This page was missing for a long time, and while the correct part is easily said (the first sentence only), it is not so easy to really explain what a secondary ko threat is, imho. For: when a ko is played with both players expecting it, when it is suitable according to global temperature, there probably is no such thing as a secondary threat, as compensation by tenuki would be bigger than the compensation by a threat not large enough to be answered. Secondary ko threats make sense only in "hot" kos, where moves in the ko are much larger than those elsewhere. Is this about right?
Bill: Ko threats make sense only when the ko is worth fighting. Global temperature is an informal concept. If you make it precise, then when the miai value of the ko is the same as the temperature, the players are indifferent about playing the ko, and fighting it is senseless.
I believe the distinction between kos close to ambient temperature (your typical endgame kos) and kos much hotter than that is worth making, as often secondary threats might not be the best method to get compensation when you intend to lose the first type of ko, but playing tenuki is.

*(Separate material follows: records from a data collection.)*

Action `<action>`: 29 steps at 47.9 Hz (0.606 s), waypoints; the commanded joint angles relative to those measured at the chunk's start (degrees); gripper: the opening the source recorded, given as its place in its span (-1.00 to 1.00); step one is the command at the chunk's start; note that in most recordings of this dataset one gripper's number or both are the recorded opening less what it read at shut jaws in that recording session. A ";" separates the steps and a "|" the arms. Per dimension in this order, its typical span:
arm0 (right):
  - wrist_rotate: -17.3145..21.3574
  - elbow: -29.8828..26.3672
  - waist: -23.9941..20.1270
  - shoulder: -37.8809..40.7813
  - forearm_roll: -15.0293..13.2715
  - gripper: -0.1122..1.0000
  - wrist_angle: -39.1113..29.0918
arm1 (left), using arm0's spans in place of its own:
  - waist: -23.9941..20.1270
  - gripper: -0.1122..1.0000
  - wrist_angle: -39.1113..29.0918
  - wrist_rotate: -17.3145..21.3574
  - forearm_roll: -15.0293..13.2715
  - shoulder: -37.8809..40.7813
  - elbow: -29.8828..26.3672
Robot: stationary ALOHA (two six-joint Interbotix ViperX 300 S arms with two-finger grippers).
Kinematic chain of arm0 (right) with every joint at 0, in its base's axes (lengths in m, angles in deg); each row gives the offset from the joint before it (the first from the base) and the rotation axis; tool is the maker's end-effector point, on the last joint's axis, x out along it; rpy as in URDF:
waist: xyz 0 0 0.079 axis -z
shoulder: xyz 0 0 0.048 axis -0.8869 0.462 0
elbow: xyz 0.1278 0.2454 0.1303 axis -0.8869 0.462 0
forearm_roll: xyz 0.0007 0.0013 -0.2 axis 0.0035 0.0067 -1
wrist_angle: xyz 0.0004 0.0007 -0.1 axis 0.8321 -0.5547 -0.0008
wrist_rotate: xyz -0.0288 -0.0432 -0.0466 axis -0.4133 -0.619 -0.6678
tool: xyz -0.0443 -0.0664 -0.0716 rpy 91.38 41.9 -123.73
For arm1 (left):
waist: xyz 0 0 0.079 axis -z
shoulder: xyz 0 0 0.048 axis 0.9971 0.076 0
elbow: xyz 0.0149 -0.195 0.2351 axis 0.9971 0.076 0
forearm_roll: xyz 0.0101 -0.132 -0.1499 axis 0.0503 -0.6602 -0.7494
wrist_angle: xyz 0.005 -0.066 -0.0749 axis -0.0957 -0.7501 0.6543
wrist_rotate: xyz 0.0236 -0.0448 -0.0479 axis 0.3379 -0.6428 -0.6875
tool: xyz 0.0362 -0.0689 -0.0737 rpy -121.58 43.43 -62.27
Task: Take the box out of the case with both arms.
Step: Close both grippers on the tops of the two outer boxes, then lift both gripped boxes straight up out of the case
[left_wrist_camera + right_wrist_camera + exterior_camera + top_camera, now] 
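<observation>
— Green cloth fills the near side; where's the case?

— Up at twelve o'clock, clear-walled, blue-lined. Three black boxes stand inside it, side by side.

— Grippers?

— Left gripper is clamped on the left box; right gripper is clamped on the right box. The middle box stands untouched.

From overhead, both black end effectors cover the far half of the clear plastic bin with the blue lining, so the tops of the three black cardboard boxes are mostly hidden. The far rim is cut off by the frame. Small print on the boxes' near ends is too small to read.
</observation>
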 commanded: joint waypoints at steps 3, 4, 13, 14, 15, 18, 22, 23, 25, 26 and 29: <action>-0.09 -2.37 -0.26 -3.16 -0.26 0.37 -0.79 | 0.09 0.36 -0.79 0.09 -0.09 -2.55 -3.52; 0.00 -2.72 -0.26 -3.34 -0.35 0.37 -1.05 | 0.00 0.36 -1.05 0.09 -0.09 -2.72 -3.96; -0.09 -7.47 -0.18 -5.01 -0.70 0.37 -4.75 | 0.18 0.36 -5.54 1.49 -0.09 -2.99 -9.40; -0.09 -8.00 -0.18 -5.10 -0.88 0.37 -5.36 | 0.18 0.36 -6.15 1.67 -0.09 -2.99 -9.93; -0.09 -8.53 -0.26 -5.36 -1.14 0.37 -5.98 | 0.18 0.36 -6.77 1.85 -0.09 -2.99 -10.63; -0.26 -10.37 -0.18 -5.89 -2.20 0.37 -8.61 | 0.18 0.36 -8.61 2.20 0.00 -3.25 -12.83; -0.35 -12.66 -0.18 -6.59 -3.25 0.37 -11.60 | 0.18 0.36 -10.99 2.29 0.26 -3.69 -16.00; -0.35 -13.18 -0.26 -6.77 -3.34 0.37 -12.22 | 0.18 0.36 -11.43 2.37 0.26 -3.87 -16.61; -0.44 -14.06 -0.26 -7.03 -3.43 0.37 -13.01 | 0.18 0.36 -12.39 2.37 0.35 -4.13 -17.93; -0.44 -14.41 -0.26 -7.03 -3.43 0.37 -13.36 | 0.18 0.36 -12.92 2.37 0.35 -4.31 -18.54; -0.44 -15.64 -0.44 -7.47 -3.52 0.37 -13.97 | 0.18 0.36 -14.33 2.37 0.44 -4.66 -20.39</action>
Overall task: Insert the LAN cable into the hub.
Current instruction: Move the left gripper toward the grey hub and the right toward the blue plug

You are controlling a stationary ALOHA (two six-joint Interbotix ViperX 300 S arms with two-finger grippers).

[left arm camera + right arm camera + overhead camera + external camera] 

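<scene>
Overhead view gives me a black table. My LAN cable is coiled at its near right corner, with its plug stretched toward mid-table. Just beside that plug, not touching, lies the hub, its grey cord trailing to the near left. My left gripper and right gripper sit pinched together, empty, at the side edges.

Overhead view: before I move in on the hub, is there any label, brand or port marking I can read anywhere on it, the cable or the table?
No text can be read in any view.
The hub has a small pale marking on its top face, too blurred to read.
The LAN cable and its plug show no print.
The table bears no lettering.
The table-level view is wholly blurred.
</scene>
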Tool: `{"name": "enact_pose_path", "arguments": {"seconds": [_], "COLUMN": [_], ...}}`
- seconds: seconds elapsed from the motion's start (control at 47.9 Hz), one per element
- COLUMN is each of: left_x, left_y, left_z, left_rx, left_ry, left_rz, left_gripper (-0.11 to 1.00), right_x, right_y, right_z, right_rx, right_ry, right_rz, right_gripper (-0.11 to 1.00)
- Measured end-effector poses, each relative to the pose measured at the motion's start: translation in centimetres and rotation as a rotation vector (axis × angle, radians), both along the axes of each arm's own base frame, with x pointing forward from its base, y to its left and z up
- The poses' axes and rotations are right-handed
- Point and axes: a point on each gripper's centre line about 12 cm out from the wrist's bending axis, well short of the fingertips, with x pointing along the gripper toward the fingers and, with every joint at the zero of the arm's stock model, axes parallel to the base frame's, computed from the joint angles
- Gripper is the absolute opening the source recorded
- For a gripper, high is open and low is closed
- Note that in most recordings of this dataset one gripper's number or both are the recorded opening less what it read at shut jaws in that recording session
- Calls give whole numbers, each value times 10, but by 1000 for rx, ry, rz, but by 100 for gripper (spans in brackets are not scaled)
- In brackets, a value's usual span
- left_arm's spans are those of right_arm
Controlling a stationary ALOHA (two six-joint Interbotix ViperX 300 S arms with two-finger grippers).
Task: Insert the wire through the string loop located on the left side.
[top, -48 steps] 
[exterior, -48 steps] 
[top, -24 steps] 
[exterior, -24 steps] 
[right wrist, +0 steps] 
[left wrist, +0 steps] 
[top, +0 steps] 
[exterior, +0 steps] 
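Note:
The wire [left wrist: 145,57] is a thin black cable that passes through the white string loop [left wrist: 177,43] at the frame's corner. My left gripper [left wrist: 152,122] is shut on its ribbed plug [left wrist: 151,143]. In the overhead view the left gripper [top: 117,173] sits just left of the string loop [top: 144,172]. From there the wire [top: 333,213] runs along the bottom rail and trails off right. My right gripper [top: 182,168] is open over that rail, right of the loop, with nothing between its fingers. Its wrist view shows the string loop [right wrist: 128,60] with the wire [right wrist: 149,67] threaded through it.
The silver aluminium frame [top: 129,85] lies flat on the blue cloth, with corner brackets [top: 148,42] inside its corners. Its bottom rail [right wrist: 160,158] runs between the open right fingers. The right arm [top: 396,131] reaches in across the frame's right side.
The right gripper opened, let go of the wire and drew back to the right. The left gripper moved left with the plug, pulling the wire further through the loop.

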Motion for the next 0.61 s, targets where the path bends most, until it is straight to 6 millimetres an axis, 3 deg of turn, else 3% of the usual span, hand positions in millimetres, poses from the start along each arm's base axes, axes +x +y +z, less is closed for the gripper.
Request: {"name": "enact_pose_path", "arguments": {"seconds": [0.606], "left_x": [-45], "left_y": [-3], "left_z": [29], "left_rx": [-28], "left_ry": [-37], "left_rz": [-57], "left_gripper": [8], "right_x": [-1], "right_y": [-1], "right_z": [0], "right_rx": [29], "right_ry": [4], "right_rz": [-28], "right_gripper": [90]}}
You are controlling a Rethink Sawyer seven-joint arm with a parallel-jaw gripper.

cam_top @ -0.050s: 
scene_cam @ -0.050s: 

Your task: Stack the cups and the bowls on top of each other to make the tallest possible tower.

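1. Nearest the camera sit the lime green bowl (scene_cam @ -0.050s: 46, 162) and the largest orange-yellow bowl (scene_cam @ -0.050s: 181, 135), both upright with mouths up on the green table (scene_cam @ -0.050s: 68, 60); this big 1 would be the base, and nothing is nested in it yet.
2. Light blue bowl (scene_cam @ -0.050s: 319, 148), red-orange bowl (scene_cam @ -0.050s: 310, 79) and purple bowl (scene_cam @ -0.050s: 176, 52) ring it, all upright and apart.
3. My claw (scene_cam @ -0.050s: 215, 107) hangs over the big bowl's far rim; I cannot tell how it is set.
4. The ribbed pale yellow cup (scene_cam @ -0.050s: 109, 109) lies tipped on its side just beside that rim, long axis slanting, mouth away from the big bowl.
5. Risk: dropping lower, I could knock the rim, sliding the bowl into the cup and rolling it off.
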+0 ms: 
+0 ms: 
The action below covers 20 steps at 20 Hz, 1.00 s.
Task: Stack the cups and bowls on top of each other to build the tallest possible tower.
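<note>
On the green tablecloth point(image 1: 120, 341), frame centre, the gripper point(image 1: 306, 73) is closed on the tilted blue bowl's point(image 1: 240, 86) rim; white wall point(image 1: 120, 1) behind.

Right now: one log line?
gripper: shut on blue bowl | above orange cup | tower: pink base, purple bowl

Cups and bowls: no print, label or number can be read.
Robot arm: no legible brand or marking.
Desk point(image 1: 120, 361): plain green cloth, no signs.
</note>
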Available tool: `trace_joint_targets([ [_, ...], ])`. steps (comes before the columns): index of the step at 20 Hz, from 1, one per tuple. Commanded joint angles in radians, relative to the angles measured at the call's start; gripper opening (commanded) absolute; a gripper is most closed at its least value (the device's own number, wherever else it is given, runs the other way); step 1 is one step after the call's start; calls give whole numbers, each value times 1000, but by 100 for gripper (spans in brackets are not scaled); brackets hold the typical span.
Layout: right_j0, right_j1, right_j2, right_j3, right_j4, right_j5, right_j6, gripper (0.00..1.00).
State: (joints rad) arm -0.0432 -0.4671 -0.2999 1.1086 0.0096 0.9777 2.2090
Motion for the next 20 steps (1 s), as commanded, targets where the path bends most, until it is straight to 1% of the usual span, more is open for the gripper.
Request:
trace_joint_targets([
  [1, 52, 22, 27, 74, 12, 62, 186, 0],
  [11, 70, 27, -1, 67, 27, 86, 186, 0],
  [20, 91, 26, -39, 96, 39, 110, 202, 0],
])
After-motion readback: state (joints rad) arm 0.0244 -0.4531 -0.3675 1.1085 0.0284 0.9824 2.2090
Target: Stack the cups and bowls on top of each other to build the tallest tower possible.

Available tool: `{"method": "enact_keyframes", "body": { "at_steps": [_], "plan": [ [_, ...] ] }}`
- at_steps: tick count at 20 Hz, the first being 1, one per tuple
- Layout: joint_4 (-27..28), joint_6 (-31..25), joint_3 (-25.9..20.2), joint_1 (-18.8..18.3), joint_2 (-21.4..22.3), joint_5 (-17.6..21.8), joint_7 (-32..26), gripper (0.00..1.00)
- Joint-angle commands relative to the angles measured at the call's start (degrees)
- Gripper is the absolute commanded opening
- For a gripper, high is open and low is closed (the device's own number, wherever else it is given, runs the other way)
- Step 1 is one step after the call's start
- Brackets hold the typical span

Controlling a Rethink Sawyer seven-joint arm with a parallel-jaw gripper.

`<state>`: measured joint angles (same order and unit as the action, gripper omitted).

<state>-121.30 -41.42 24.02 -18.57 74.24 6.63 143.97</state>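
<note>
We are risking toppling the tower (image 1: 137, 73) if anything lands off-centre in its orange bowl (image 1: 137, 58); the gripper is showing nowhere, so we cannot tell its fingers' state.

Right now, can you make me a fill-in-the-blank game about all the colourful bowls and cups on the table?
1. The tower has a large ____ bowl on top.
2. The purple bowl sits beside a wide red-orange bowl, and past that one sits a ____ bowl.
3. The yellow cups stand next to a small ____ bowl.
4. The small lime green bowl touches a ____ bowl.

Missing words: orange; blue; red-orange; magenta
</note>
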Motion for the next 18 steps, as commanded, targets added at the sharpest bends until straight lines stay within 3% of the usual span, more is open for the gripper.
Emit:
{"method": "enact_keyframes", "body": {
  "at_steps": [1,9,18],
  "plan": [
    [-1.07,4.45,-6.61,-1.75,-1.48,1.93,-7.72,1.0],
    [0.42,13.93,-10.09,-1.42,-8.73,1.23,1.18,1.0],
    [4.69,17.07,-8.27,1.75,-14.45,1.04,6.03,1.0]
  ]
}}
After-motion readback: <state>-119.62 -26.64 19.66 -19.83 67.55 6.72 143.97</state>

The first type are those kos which are too small to fight when they arise, so you wait until they are worth playing, which is when the moves in the ko are about or slightly larger than the rest of the board, no? Simply because the difference between tenuki and a move in the ko is small there is little space for secondary ko threats. (If there is no difference at all, then playing in the ko might be indeed pointless.) And many players do lose point when losing a ko because they limit their vision to large follow up moves which are together with the follow up still smaller than two moves elsewhere.